- **WORK REQUIRED**
Exactly the lines below from the line with "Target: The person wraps" through the line with "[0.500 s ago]" must make up the answer, both ends included and pictures left out.

- **SUPPLIED RECORDS**
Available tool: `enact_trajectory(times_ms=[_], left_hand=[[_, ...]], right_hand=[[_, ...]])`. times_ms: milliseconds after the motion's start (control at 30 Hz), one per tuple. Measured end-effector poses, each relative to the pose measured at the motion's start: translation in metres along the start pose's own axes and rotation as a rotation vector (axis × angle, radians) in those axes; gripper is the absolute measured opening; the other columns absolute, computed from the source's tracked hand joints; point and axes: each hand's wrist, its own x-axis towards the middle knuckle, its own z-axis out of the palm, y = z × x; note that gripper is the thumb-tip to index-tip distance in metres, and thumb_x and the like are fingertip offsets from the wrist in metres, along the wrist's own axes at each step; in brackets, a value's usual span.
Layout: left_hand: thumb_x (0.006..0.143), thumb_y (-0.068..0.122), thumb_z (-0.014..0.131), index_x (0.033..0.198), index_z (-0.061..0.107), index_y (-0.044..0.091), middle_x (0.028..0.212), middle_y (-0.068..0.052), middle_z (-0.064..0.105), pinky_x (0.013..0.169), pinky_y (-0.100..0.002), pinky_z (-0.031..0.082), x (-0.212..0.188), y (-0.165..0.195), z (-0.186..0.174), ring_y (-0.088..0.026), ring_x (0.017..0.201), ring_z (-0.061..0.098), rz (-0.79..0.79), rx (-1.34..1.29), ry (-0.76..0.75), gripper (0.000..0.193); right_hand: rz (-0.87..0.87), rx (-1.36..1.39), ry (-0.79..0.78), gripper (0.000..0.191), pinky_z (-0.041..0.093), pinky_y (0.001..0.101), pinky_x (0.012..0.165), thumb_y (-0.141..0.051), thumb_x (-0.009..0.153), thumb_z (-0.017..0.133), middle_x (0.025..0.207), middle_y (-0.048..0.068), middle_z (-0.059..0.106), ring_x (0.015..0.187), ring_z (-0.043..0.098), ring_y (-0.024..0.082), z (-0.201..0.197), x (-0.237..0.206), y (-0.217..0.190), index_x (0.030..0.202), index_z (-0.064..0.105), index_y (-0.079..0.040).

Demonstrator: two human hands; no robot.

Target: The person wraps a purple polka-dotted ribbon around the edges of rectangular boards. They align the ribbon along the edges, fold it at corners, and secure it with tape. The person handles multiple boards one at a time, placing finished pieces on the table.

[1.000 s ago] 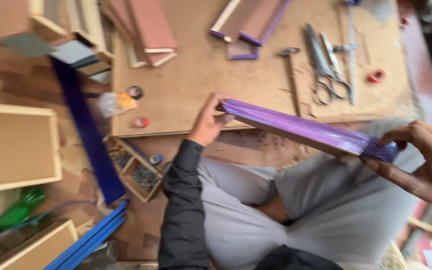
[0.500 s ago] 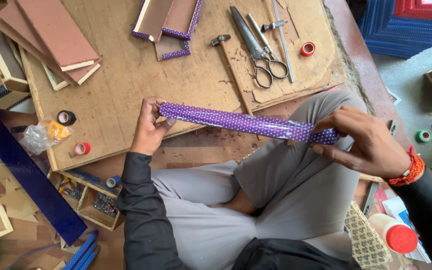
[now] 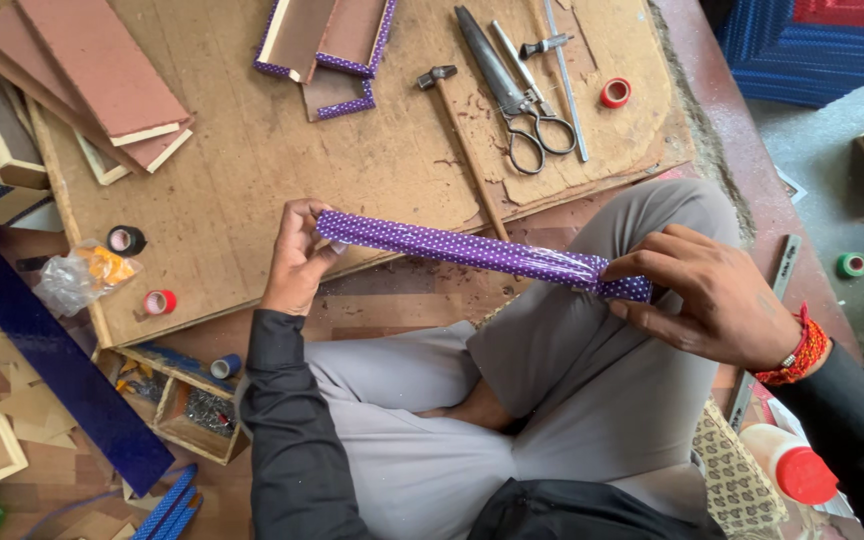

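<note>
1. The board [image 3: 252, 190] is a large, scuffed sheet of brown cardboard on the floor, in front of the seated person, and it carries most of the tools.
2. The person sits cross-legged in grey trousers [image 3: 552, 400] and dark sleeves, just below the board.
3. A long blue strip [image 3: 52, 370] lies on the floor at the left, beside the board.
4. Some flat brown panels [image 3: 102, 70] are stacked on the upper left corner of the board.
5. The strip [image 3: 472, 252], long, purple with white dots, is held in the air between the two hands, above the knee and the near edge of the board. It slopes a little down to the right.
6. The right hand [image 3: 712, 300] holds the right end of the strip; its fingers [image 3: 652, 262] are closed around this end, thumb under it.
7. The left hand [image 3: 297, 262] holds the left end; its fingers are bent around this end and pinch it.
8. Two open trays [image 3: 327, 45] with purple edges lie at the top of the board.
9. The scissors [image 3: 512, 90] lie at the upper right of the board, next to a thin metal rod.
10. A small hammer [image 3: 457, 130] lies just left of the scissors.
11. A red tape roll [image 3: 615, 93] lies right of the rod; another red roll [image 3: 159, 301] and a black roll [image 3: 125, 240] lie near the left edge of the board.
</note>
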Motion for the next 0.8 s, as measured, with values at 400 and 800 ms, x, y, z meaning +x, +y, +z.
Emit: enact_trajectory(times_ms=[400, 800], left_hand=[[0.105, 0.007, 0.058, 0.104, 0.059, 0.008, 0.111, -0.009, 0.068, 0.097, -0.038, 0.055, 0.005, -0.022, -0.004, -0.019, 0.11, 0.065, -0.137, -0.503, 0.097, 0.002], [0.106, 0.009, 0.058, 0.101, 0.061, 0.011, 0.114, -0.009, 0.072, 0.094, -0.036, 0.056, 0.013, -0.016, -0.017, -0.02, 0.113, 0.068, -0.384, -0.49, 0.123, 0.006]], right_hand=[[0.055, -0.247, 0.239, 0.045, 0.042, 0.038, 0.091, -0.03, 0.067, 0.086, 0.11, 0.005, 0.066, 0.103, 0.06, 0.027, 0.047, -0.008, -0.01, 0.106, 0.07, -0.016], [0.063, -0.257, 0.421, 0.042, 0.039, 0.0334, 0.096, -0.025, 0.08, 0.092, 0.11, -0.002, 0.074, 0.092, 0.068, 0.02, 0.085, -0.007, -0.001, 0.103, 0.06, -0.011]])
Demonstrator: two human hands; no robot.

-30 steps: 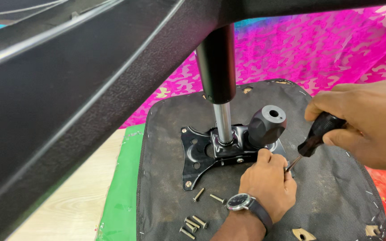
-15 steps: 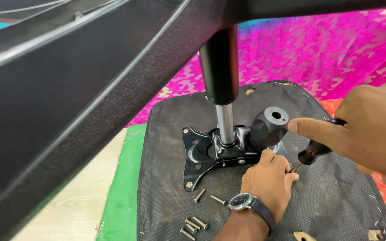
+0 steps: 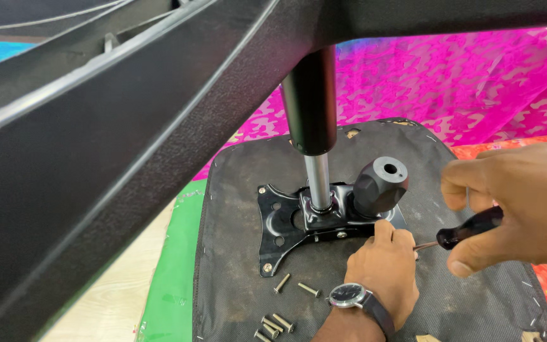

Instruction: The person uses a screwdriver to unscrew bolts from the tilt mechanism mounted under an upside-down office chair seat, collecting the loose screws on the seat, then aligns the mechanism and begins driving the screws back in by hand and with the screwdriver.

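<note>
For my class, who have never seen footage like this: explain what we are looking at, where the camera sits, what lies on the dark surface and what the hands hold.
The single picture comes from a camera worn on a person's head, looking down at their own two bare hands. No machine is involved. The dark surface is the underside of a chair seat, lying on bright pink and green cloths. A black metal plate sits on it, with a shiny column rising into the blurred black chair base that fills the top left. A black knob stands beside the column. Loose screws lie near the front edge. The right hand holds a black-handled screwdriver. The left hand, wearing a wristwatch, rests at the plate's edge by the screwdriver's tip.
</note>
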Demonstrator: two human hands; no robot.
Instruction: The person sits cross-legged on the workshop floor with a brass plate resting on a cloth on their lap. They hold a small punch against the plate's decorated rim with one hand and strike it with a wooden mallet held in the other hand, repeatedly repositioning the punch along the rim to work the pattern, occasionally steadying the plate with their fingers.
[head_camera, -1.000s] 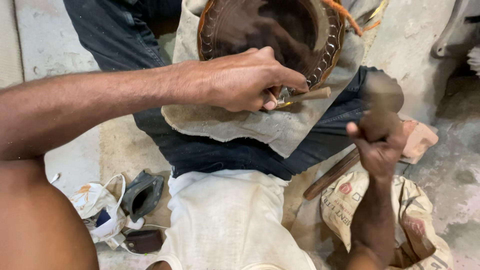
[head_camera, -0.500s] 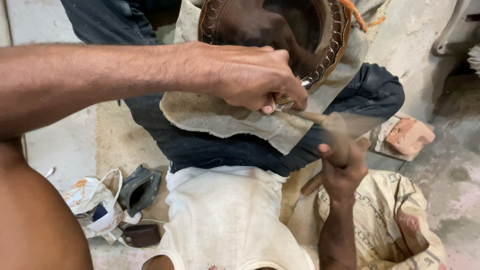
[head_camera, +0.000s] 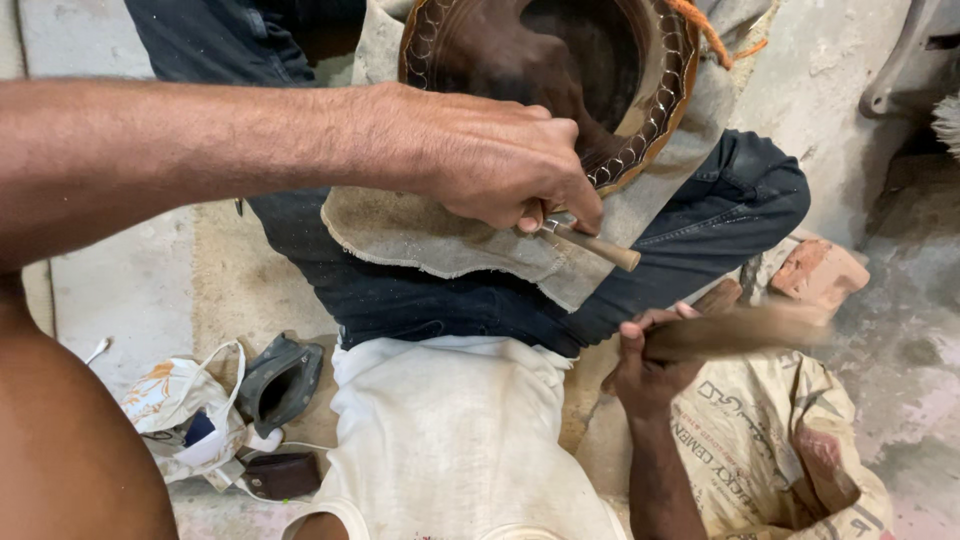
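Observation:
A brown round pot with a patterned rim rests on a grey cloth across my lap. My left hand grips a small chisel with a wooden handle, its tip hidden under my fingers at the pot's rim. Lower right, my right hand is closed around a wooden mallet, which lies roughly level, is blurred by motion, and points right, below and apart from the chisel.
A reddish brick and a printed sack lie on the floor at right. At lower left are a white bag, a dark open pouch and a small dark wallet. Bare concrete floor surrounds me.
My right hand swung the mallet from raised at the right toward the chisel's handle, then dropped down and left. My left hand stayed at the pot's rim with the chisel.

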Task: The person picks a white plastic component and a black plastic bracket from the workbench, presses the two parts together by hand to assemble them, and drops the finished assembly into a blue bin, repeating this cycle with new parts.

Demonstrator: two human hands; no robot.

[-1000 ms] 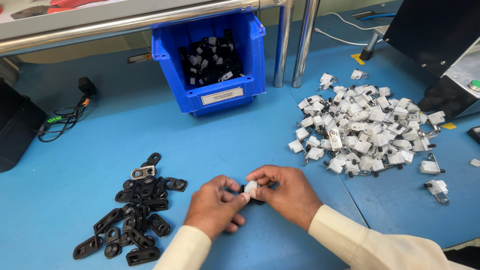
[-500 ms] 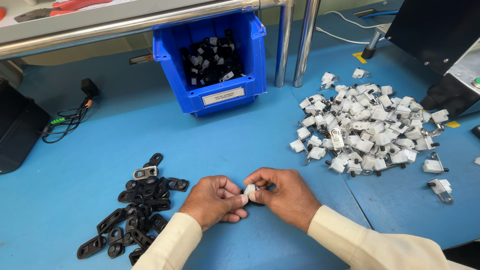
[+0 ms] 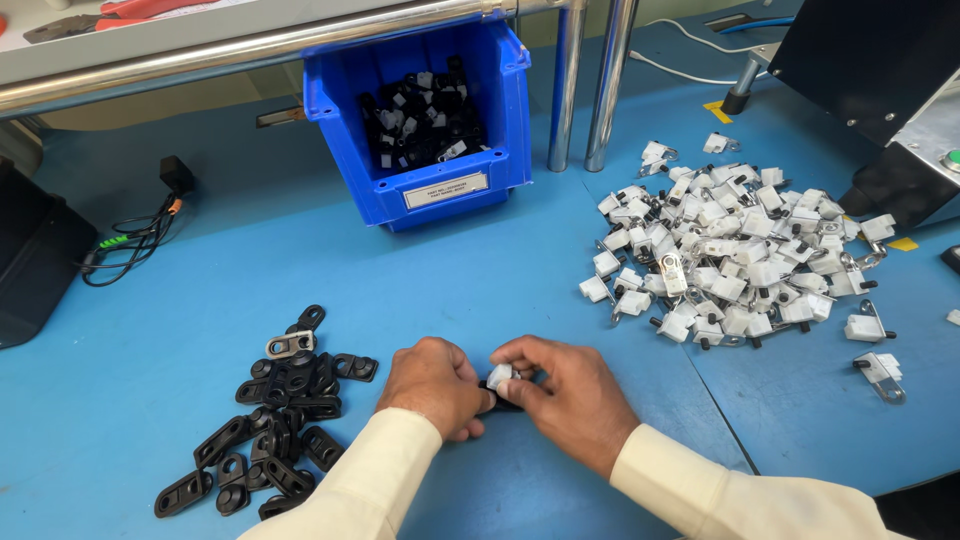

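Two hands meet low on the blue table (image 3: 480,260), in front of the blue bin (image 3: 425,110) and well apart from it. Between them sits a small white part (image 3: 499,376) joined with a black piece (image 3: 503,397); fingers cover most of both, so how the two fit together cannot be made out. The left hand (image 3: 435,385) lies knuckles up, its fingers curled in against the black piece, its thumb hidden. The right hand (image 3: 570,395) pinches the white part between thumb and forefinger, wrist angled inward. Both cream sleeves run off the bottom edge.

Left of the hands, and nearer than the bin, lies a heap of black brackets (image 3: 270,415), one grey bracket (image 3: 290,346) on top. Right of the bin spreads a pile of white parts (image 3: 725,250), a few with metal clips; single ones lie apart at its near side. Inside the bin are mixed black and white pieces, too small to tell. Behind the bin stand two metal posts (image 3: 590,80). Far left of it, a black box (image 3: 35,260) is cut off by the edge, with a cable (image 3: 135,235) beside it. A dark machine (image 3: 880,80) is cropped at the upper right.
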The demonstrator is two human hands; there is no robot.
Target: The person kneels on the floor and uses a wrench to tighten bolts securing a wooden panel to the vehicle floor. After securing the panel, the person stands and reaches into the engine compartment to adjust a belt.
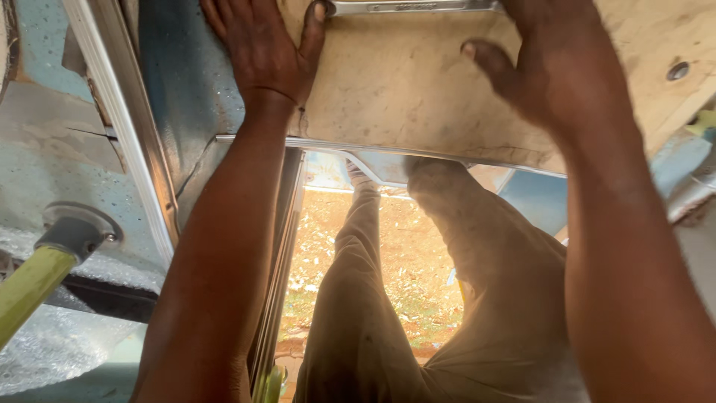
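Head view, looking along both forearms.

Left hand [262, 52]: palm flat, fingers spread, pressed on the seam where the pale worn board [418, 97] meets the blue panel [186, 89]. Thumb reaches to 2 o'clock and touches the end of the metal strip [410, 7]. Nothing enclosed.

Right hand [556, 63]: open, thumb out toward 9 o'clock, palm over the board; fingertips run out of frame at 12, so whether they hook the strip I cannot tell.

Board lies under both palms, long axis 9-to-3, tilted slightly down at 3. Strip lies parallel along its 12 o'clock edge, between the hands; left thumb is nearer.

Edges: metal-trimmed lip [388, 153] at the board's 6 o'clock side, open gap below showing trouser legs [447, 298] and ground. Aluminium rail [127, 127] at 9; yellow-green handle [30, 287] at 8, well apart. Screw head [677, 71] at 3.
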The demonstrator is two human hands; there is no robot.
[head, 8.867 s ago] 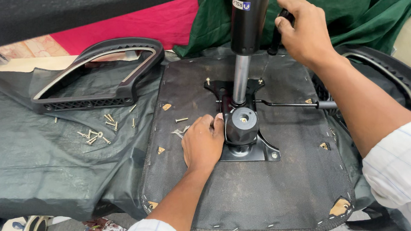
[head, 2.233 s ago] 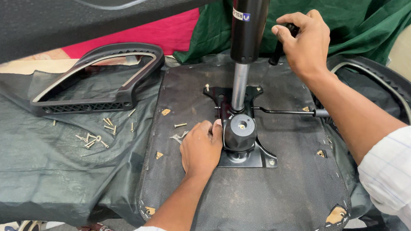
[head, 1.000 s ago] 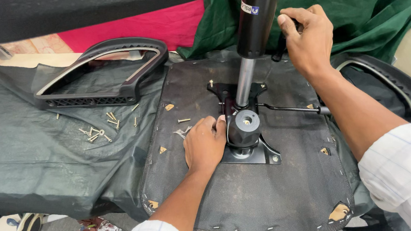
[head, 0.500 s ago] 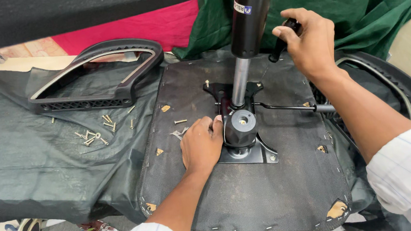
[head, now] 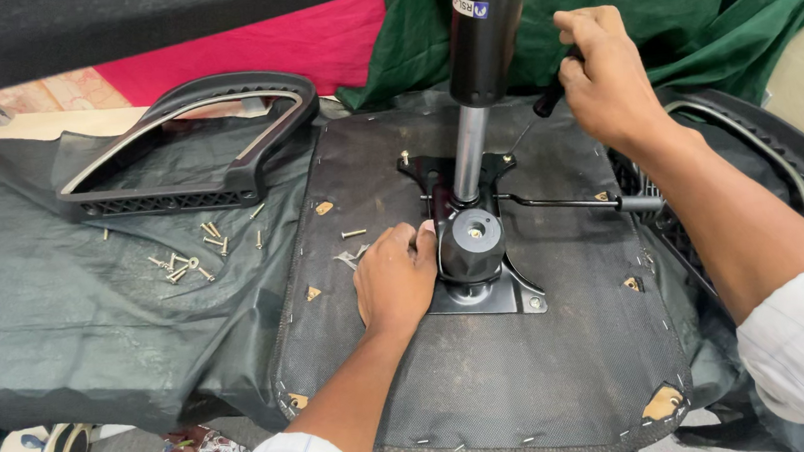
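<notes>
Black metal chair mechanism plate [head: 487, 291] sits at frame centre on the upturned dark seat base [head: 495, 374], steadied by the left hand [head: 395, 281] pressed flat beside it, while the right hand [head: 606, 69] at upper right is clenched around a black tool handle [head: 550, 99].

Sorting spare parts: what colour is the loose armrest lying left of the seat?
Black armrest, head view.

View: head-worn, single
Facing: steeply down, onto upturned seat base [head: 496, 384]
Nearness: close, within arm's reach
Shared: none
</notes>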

- **TASK OUTPUT**
Target: The person wraps a purple polka-dotted ribbon around the edges of rectangular boards. They align the ribbon along the edges, fold it at corners, and secure it with tape. The person handles multiple boards one at a time, placing finished pieces on the table.

[1.000 s ago] 
[0.500 s ago] 

The requested output has been produced.